* THE PROBLEM:
In the data that follows, find the line with "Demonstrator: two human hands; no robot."; transcribe it, every later line up to the one with "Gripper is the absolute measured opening", and that line as well, exactly and with no others.

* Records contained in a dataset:
···

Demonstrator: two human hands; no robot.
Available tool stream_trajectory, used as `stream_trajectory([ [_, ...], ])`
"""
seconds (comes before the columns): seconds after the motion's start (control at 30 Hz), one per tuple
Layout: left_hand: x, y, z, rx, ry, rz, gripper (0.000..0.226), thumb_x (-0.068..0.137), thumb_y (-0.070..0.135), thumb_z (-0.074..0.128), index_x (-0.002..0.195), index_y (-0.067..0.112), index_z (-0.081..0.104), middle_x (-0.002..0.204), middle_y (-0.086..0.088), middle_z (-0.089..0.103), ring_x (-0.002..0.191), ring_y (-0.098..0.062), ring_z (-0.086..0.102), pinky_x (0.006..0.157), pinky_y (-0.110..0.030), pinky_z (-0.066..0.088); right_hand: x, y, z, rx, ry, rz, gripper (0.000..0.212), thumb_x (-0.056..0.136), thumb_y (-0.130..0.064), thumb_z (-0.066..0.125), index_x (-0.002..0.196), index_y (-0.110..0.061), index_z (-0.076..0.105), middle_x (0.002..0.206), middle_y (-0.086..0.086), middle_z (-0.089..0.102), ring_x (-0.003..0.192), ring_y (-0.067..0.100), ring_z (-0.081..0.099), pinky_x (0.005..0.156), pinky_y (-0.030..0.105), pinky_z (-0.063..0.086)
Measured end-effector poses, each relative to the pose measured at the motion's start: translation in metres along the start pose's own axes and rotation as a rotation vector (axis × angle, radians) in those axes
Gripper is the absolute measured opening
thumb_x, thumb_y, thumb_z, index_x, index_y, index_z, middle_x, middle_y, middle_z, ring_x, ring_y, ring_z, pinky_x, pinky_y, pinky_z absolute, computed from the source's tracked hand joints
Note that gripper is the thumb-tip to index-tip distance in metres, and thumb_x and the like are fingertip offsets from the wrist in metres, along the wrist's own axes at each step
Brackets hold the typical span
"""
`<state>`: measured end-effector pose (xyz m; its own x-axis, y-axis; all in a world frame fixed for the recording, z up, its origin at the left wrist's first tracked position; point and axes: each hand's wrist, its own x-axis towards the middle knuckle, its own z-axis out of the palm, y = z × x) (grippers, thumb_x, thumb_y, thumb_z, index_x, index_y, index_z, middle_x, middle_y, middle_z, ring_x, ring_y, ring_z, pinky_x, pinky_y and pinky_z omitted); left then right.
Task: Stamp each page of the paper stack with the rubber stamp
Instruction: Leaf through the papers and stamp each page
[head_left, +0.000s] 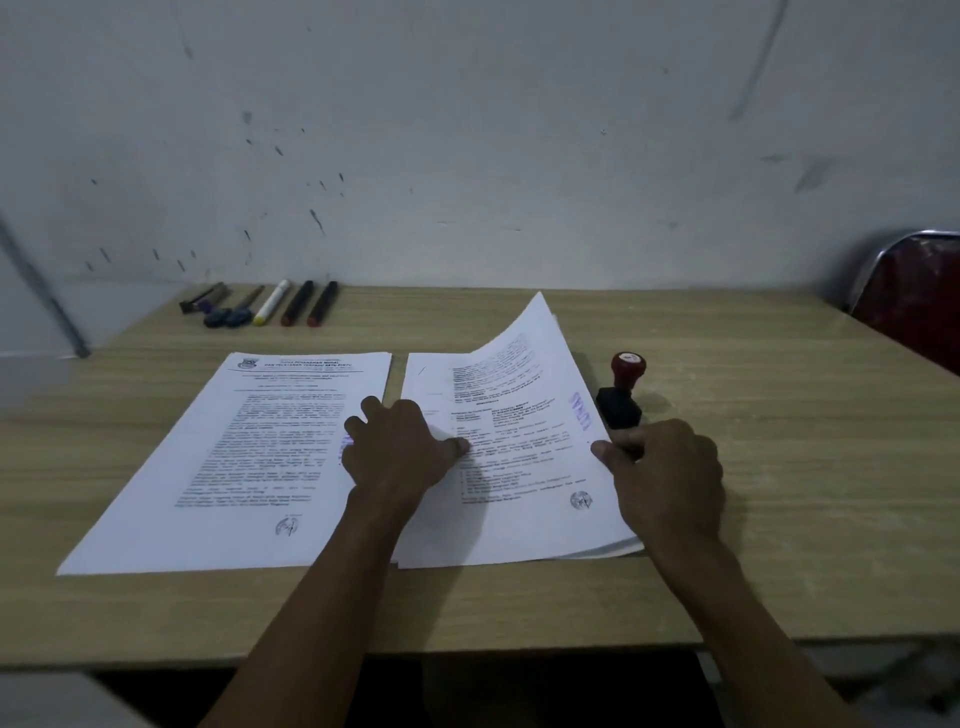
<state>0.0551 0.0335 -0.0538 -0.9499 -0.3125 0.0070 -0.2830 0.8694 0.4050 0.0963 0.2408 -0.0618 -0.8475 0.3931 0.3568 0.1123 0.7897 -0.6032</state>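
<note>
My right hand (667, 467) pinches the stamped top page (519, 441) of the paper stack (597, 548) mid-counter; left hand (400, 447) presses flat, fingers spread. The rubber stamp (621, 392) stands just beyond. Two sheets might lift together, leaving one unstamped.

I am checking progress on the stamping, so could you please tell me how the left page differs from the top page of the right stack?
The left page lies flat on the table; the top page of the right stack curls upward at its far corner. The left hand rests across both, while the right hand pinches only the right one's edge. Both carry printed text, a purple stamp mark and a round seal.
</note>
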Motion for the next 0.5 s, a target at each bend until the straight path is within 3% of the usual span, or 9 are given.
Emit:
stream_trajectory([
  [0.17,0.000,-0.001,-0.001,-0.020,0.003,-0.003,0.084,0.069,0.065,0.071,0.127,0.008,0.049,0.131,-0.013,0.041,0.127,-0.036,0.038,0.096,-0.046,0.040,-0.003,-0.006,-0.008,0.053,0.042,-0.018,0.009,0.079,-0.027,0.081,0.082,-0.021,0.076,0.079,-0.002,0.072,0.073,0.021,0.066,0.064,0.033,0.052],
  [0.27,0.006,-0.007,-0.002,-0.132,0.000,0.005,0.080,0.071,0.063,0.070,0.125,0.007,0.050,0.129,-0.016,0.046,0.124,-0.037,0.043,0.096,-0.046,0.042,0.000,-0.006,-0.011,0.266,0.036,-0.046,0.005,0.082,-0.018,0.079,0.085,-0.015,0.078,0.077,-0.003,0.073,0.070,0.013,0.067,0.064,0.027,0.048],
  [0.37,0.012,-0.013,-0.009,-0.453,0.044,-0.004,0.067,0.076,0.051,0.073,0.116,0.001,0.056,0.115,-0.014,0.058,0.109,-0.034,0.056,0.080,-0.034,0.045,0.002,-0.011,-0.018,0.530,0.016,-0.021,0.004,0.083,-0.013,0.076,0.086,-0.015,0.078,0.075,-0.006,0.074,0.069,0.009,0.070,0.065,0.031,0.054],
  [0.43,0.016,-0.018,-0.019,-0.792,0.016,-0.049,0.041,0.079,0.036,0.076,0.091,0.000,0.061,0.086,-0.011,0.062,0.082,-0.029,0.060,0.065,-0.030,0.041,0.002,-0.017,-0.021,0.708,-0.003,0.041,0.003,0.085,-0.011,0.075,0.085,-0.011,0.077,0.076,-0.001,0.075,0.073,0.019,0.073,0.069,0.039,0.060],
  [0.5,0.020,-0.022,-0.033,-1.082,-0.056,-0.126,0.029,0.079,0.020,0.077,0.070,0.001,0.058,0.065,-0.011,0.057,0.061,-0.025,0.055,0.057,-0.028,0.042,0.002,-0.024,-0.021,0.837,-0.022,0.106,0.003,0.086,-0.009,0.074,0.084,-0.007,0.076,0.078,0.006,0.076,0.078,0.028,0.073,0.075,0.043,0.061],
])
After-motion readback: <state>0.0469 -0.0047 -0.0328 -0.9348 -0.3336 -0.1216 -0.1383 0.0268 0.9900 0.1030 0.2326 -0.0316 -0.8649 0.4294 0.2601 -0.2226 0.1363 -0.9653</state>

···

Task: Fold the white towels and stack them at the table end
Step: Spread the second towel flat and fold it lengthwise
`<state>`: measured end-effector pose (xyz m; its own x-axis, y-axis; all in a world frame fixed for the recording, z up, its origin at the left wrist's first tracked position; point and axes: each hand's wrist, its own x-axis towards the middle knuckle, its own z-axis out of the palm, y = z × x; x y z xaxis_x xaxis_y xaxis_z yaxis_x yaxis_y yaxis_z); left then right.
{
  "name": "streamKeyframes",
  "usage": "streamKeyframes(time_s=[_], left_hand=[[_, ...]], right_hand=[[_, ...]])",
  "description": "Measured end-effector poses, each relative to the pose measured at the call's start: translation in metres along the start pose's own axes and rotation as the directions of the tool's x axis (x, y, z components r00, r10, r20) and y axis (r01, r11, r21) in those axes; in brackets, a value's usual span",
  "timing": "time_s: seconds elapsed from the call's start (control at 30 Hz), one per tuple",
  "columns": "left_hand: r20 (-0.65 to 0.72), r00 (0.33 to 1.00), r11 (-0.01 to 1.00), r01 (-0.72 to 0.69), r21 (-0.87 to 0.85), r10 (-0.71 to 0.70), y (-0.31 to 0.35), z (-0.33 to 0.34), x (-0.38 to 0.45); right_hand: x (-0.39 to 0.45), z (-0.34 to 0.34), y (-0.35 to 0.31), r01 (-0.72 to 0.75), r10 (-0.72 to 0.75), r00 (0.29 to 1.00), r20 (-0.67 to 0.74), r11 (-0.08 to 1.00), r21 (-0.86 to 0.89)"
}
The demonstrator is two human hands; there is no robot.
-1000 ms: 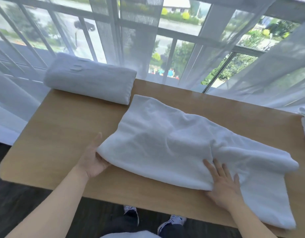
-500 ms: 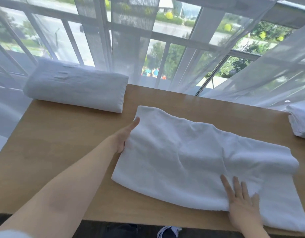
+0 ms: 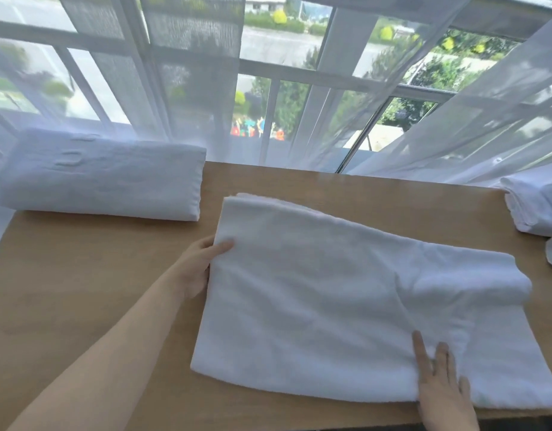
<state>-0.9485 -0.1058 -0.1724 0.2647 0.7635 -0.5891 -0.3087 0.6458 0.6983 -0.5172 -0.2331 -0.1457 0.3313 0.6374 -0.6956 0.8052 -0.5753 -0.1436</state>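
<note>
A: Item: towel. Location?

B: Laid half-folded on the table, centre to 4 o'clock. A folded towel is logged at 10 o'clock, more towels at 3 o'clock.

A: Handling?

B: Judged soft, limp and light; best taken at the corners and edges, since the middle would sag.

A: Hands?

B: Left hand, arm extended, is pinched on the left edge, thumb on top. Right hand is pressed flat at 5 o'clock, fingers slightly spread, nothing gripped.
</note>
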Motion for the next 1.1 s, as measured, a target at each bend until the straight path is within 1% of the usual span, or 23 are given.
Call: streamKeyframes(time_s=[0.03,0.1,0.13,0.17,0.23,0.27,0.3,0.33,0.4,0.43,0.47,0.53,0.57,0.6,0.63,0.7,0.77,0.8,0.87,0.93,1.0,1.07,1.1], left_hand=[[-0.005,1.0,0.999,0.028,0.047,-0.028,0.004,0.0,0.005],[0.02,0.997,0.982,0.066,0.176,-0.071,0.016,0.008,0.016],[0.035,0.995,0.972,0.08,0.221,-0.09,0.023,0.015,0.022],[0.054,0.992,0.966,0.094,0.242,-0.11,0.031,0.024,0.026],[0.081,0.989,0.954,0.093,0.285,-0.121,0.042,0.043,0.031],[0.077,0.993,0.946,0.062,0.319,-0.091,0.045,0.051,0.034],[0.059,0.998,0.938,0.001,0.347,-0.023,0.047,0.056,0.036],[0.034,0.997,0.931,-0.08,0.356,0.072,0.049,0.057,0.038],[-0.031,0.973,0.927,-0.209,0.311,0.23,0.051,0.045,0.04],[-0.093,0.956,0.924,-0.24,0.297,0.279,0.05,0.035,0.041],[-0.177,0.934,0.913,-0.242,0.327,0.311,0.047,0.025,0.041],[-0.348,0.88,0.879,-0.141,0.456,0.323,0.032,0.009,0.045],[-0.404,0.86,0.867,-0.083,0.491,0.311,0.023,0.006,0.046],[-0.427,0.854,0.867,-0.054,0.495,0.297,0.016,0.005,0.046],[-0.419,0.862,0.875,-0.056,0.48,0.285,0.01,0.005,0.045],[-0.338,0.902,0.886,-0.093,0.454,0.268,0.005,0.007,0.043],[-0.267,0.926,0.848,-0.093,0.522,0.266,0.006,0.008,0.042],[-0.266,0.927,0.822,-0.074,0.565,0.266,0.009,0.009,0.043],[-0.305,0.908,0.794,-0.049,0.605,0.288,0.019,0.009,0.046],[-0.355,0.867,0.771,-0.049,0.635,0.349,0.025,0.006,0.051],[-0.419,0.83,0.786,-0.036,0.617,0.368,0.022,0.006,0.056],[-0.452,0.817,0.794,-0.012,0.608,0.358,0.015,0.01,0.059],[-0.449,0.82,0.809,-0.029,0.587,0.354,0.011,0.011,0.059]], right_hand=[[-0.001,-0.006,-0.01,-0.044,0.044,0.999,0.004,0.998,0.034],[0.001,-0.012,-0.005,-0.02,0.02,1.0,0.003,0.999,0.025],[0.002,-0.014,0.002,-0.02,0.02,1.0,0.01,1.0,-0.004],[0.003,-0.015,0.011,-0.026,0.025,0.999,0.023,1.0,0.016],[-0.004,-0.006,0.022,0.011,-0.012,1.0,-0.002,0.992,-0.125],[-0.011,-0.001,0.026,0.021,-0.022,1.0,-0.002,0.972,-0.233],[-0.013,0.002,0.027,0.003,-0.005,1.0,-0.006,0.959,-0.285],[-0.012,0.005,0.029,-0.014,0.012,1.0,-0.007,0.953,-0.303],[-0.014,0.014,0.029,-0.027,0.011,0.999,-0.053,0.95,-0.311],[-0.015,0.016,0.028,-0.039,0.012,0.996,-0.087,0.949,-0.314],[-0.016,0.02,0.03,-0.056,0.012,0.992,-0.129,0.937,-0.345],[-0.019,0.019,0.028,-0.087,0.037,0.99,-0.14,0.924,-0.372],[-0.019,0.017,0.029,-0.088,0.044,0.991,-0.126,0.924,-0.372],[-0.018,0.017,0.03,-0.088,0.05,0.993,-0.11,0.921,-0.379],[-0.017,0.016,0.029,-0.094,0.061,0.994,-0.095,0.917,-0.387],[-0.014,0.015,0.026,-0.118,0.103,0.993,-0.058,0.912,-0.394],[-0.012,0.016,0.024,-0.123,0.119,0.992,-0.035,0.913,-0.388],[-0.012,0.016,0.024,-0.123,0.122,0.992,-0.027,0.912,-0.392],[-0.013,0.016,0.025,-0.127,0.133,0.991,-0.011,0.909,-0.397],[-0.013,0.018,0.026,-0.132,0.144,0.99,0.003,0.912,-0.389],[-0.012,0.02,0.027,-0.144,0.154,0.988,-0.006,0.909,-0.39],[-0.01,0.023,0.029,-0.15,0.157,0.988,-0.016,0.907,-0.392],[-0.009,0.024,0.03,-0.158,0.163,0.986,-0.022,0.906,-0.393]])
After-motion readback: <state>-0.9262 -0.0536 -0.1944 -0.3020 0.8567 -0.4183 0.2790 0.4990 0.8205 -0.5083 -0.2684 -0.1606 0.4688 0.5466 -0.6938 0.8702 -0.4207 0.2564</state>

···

* RESPONSE TO THE EXERCISE:
Demonstrator: two human hands; no robot.
Available tool stream_trajectory, used as `stream_trajectory([ [_, ...], ])`
"""
seconds (comes before the columns): seconds after the motion's start (control at 30 Hz), one per tuple
Layout: left_hand: x, y, z, rx, ry, rz, gripper (0.000..0.226), thumb_x (-0.068..0.137), thumb_y (-0.070..0.135), thumb_z (-0.074..0.128), index_x (-0.002..0.195), index_y (-0.067..0.112), index_z (-0.081..0.104), middle_x (-0.002..0.204), middle_y (-0.086..0.088), middle_z (-0.089..0.103), ring_x (-0.002..0.191), ring_y (-0.098..0.062), ring_z (-0.086..0.102), pinky_x (0.006..0.157), pinky_y (-0.110..0.030), pinky_z (-0.066..0.088); right_hand: x, y, z, rx, ry, rz, gripper (0.000..0.212), thumb_x (-0.056..0.136), thumb_y (-0.130..0.064), thumb_z (-0.066..0.125), index_x (-0.002..0.196), index_y (-0.110..0.061), index_z (-0.076..0.105), middle_x (0.002..0.206), middle_y (-0.086..0.086), middle_z (-0.089..0.102), ring_x (-0.003..0.192), ring_y (-0.067..0.100), ring_z (-0.081..0.099), pinky_x (0.005..0.156), pinky_y (-0.030..0.105), pinky_z (-0.063..0.086)
Measured end-effector poses, each relative to the pose measured at the motion's start: translation in metres along the start pose's own axes and rotation as a rotation vector (axis × angle, radians) in those axes
Gripper is the absolute measured opening

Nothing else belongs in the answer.